A State expert would testify at her trial that the shooter was most likely sitting on the foot of the bed when he or she fired the shots that killed Randy Martindale. Regardless how focused one may be while sipping water, it seems unlikely anyone would fail to notice a strange, armed gunman sitting on the foot of the bed, regardless of how refreshing the water may have been.

The police found no sign of forced entry. Fingerprint dusting revealed no prints belonging to Clay. Vacuum sweepings uncovered no matching hairs or traceable fibers. They found no DNA, no blood, no nothing to place Richard Clay in the Martindale house, that night or any night.

The police did find a right hand, leather work glove on a vanity in the master bedroom. They also discovered the matching left hand glove underneath some blankets in the hall closet. They did not test the gloves for fingerprints or for gunshot residue. Go figure.
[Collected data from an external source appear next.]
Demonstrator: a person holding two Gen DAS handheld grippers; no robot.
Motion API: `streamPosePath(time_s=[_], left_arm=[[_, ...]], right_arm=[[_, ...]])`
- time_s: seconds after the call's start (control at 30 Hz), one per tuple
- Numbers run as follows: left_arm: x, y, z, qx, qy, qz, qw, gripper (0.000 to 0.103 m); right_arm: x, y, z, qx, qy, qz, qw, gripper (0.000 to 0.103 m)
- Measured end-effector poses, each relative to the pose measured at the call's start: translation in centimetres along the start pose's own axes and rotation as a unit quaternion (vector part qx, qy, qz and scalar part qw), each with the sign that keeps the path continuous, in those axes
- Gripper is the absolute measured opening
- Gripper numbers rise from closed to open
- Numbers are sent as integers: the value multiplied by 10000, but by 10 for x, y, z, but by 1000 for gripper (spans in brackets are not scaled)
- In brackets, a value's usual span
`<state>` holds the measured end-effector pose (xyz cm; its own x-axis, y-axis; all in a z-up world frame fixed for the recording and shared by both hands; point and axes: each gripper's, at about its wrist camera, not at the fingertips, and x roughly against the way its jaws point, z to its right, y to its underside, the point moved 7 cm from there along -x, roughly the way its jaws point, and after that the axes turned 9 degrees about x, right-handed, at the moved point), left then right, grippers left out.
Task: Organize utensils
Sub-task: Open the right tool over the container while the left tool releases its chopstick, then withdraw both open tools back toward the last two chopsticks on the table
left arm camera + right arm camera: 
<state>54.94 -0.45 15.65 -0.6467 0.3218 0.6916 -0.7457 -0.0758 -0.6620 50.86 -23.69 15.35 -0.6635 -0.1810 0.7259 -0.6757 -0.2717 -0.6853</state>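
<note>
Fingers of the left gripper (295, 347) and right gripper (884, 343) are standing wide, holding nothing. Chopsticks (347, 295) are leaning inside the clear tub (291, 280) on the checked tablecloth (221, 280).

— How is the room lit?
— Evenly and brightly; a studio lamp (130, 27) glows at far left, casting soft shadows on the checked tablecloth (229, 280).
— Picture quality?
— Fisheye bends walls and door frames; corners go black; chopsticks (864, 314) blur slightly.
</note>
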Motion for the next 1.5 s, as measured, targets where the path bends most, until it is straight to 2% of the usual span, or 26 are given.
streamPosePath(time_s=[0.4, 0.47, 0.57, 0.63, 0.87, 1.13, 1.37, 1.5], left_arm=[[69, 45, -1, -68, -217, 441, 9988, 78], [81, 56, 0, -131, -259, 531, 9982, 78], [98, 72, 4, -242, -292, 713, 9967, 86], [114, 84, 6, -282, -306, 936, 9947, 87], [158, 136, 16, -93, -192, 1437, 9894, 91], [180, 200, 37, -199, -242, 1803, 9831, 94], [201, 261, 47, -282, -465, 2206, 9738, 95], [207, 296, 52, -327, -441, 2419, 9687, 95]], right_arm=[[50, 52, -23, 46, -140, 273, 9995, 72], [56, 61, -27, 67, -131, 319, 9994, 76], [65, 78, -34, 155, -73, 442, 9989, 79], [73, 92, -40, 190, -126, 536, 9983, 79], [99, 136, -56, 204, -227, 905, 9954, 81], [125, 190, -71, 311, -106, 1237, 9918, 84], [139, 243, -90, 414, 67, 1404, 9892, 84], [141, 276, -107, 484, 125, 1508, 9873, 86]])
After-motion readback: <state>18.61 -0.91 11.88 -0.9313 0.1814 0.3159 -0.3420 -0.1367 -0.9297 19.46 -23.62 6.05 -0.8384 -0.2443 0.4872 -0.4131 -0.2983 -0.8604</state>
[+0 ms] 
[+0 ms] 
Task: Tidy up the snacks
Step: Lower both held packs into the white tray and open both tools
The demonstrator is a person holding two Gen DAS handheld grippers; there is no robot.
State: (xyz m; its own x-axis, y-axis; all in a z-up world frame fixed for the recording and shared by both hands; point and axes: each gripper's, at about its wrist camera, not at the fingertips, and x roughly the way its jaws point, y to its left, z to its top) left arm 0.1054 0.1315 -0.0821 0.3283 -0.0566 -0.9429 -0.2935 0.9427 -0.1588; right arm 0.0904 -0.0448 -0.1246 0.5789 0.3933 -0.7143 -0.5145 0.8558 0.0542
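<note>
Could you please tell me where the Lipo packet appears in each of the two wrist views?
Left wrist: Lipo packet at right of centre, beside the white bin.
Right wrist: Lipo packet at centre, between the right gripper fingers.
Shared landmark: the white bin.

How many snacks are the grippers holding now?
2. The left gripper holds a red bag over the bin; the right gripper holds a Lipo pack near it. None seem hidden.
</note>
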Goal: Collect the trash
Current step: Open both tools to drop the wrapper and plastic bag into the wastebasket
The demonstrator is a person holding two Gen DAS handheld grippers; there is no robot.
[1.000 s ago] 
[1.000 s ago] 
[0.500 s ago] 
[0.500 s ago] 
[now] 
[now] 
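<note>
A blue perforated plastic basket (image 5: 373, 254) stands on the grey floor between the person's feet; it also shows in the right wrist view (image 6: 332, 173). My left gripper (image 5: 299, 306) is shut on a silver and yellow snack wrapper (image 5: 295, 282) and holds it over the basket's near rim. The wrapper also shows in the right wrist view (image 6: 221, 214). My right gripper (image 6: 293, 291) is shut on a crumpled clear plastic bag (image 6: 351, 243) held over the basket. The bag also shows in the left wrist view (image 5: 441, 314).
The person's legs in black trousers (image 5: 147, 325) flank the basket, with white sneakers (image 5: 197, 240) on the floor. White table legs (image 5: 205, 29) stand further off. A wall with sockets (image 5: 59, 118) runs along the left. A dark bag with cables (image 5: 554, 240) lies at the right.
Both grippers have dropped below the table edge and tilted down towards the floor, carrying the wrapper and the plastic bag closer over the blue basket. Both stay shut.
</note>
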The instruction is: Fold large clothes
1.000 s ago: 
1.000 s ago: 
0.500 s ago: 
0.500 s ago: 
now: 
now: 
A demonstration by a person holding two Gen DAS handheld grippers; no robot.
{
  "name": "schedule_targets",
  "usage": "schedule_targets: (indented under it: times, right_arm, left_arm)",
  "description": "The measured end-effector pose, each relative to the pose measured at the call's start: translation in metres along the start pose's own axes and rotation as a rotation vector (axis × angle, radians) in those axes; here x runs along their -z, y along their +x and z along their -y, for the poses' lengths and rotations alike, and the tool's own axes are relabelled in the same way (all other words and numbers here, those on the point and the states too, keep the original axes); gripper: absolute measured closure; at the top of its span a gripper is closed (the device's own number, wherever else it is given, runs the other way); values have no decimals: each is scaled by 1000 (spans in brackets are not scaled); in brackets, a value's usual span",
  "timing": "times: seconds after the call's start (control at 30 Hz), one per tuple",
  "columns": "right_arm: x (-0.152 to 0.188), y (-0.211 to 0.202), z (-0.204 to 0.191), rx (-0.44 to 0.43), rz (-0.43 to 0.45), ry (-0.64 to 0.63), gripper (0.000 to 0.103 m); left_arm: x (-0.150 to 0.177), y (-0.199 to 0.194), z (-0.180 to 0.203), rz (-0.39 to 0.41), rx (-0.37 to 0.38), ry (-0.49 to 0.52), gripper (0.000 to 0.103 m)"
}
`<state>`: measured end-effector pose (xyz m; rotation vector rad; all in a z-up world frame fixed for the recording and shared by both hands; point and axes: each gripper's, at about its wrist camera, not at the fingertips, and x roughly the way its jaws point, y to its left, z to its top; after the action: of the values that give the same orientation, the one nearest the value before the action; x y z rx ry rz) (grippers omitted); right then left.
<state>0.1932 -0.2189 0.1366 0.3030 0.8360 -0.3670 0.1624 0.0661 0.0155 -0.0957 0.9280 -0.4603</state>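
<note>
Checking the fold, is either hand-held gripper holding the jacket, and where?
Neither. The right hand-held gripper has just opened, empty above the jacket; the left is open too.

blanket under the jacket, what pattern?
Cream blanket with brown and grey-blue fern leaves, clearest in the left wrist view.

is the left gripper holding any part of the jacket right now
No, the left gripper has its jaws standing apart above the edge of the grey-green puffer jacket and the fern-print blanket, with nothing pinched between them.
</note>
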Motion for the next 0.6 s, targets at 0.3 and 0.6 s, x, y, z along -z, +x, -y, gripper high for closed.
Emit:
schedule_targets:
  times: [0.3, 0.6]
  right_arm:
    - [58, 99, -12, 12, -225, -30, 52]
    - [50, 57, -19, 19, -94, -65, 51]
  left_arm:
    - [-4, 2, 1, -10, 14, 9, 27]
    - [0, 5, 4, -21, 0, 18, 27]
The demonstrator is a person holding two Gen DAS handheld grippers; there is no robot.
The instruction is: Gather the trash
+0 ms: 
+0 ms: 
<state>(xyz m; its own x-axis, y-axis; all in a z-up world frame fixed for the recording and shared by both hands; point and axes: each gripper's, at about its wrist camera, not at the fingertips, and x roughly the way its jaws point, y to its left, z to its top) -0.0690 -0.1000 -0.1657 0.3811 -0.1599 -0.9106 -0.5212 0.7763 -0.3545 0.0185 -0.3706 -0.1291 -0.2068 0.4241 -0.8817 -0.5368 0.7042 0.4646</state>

They did, however, test Stacy's hands for gunshot residue. The results were suggestive but not conclusive. According to reporter Burleson, the testing revealed lead and copper but not antimony. (I'm a little confused by the reporting since such testing typically checks for lead, barium, and antimony; not lead, copper, and antimony.)

Significantly, the police failed to find the murder weapon. Assuming the gun was not well hidden at or around the Martindale residence, the murder weapon was apparently inside Stacy's red Camaro as it departed the scene.

Richard Clay (Loser)

Not only was the gun probably in the red Camaro as it departed the Martindale house that night, Richard Clay was absolutely, positively in the car. If you want to learn why I think Richard Clay may be factually innocent of the crime even though I believe both he and the murder weapon left together in the red Camaro, you will have to continue reading.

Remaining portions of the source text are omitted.